Stuwe Tobias, Bley Christopher J, Thierbach Karsten, Petrovic Stefan, Schilbach Sandra, Mayo Daniel J, Perriches Thibaud, Rundlet Emily J, Jeon Young E, Collins Leslie N, Huber Ferdinand M, Lin Daniel H, Paduch Marcin, Koide Akiko, Lu Vincent, Fischer Jessica, Hurt Ed, Koide Shohei, Kossiakoff Anthony A, Hoelz André
California Institute of Technology, Division of Chemistry and Chemical Engineering, 1200 East California Boulevard, Pasadena, CA 91125, USA.
Department of Biochemistry and Molecular Biology, The University of Chicago, Chicago, IL 60637, USA.
Science. 2015 Oct 2;350(6256):56-64. doi: 10.1126/science.aac9176. Epub 2015 Aug 27.

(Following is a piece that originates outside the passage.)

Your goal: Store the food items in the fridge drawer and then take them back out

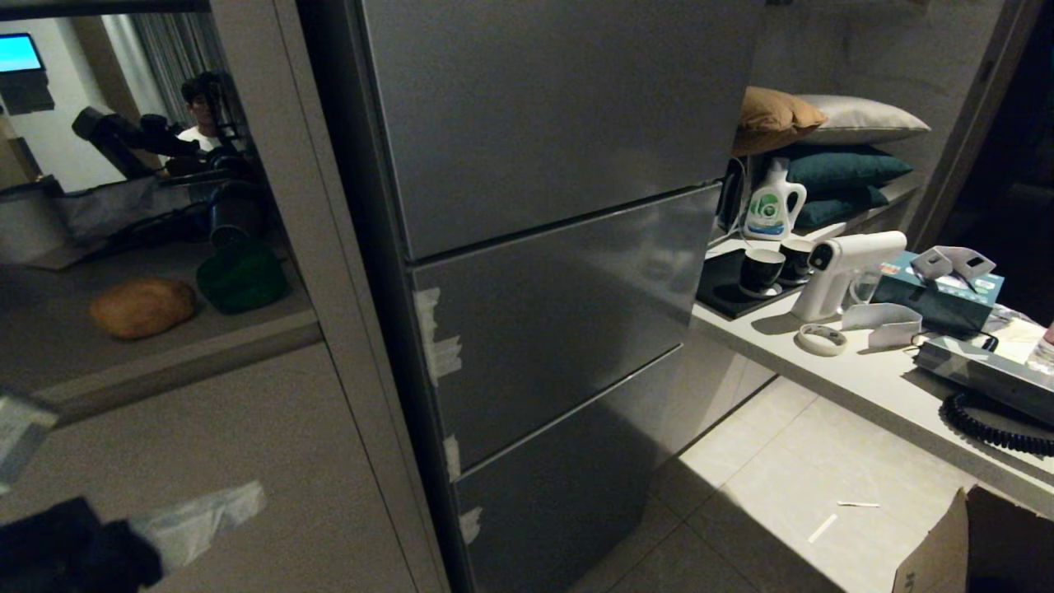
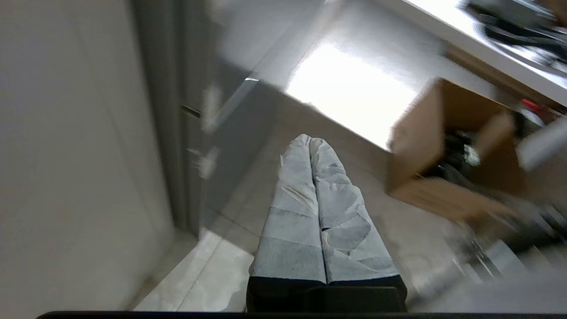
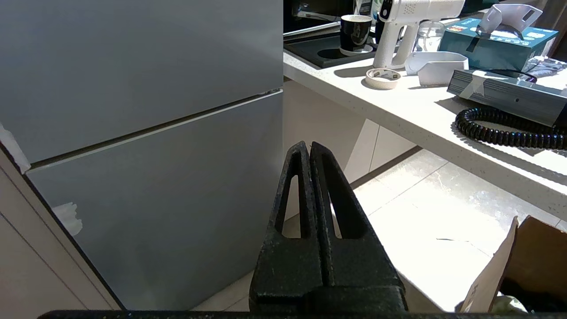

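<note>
Fridge (image 1: 543, 247): all three grey doors closed; no drawer visible. Potato (image 1: 142, 307) and green pepper (image 1: 241, 277) lie side by side, near each other, on a shelf ledge (image 1: 177, 362) to the left of the fridge, the pepper nearer the fridge.

Left gripper (image 2: 310, 144): tape-wrapped fingers pressed together, holding nothing, pointing toward the floor at the fridge's foot, beside a cardboard box (image 2: 447, 150). It is well apart from both food items.

Right gripper (image 3: 308, 148): black fingers fully closed, empty, aimed at the fridge's lower right corner, away from the shelf ledge.

Counter (image 1: 865, 387) right of the fridge carries cups, a spray gun and a tape roll.
</note>
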You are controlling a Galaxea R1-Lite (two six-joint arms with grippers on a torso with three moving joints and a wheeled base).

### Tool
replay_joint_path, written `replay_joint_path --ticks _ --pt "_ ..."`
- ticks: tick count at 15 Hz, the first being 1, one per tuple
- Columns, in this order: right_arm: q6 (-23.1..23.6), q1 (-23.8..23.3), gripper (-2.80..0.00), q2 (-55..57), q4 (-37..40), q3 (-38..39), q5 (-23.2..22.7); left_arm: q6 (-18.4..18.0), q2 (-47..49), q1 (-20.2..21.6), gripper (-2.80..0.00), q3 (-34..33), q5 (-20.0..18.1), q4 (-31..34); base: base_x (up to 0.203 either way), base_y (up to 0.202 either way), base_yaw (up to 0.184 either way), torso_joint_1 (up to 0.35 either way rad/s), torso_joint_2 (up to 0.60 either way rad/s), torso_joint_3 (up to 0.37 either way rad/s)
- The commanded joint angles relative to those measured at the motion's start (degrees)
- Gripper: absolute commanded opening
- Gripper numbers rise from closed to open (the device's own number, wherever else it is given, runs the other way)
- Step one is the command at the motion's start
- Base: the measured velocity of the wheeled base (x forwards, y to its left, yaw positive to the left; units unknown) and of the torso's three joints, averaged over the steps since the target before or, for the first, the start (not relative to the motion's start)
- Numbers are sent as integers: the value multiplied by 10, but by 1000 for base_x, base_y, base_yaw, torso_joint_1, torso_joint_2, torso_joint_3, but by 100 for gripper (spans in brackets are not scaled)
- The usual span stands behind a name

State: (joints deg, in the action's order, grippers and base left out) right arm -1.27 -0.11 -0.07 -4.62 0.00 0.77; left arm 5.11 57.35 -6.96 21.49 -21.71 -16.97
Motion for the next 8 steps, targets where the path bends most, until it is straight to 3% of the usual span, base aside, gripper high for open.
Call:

The nuclear pore complex (NPC) constitutes the sole gateway for bidirectional nucleocytoplasmic transport. We present the reconstitution and interdisciplinary analyses of the ~425-kilodalton inner ring complex (IRC), which forms the central transport channel and diffusion barrier of the NPC, revealing its interaction network and equimolar stoichiometry. The Nsp1•Nup49•Nup57 channel nucleoporin heterotrimer (CNT) attaches to the IRC solely through the adaptor nucleoporin Nic96. The CNT•Nic96 structure reveals that Nic96 functions as an assembly sensor that recognizes the three-dimensional architecture of the CNT, thereby mediating the incorporation of a defined CNT state into the NPC. We propose that the IRC adopts a relatively rigid scaffold that recruits the CNT to primarily form the diffusion barrier of the NPC, rather than enabling channel dilation.

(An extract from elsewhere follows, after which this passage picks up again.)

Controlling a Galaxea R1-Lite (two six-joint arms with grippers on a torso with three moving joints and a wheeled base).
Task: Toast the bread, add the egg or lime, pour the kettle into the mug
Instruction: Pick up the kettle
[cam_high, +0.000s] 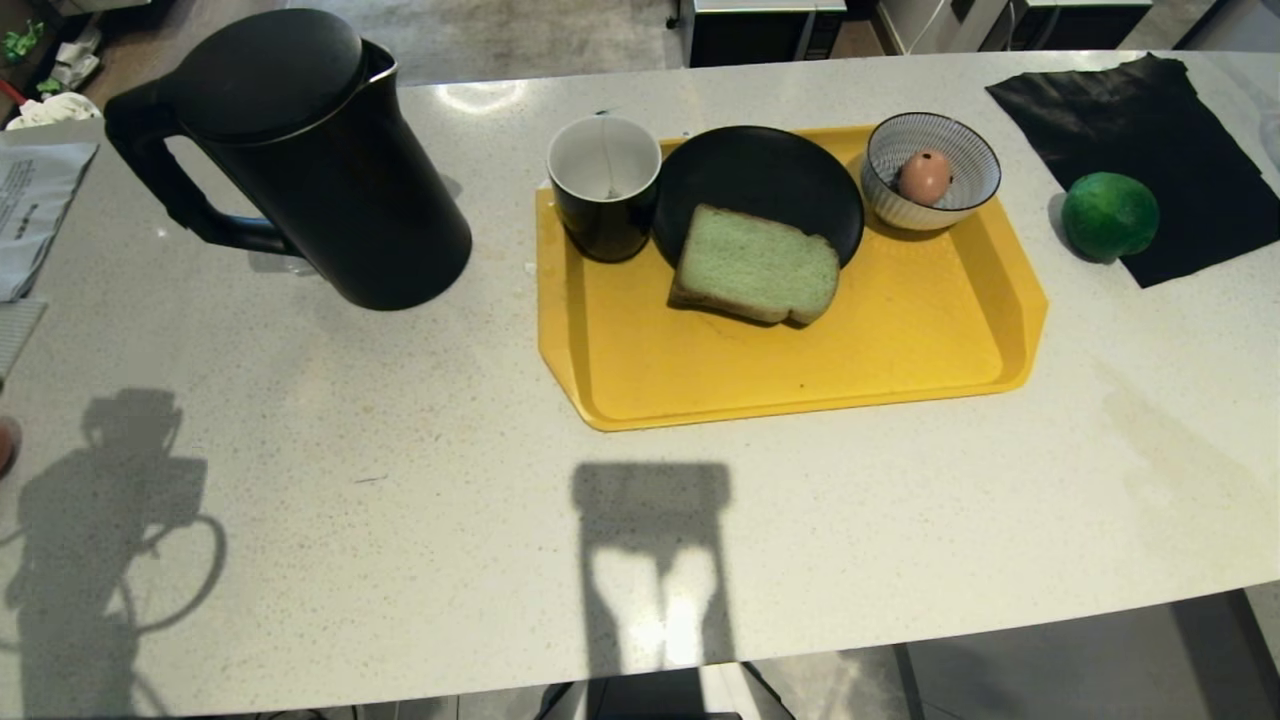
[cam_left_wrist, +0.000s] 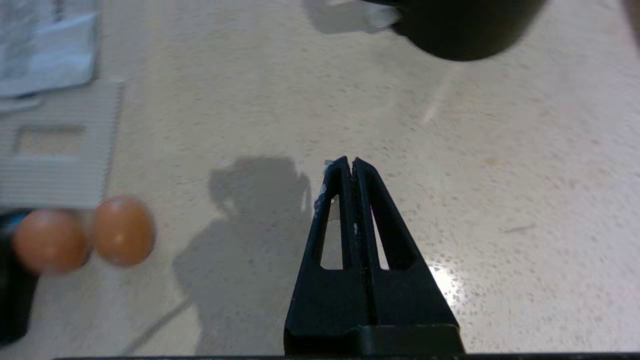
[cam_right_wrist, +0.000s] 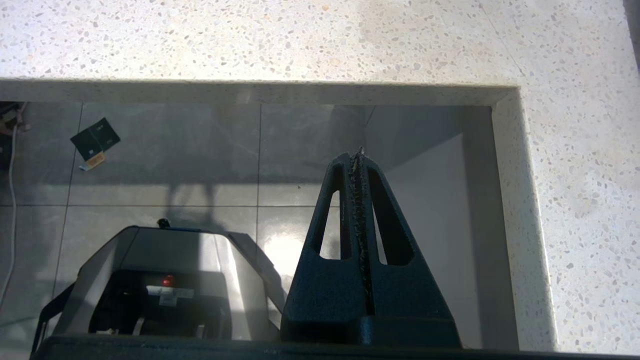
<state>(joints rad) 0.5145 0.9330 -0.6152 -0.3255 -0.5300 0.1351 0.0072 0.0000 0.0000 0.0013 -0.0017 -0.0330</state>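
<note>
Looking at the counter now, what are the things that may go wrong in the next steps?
The bread hangs over the black plate rim, so it may slide off when grasped. The kettle is tall and the mug touches the plate; pouring may spill on the yellow tray. The lime could roll.

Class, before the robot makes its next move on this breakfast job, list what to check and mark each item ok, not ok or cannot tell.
1. Bread reachable, lying half on the plate: ok.
2. Egg in the bowl: ok.
3. Kettle upright, handle free: ok.
4. Mug upright on the tray: ok.
5. Left gripper open for a grasp: not ok, shut.
6. Right gripper clear of the counter: ok, shut.
7. Toaster location: cannot tell.
</note>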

核孔复合体(NPC)是核质双向运输的唯一通道。我们展示了约425千道尔顿内环复合体(IRC)的重组和跨学科分析,该复合体构成了NPC的中央运输通道和扩散屏障,揭示了其相互作用网络和等摩尔化学计量比。Nsp1•Nup49•Nup57通道核孔蛋白异源三聚体(CNT)仅通过衔接核孔蛋白Nic96附着于IRC。CNT•Nic96结构表明,Nic96作为一种组装传感器,识别CNT的三维结构,从而介导特定CNT状态纳入NPC。我们提出,IRC采用相对刚性的支架招募CNT,主要形成NPC的扩散屏障,而非实现通道扩张。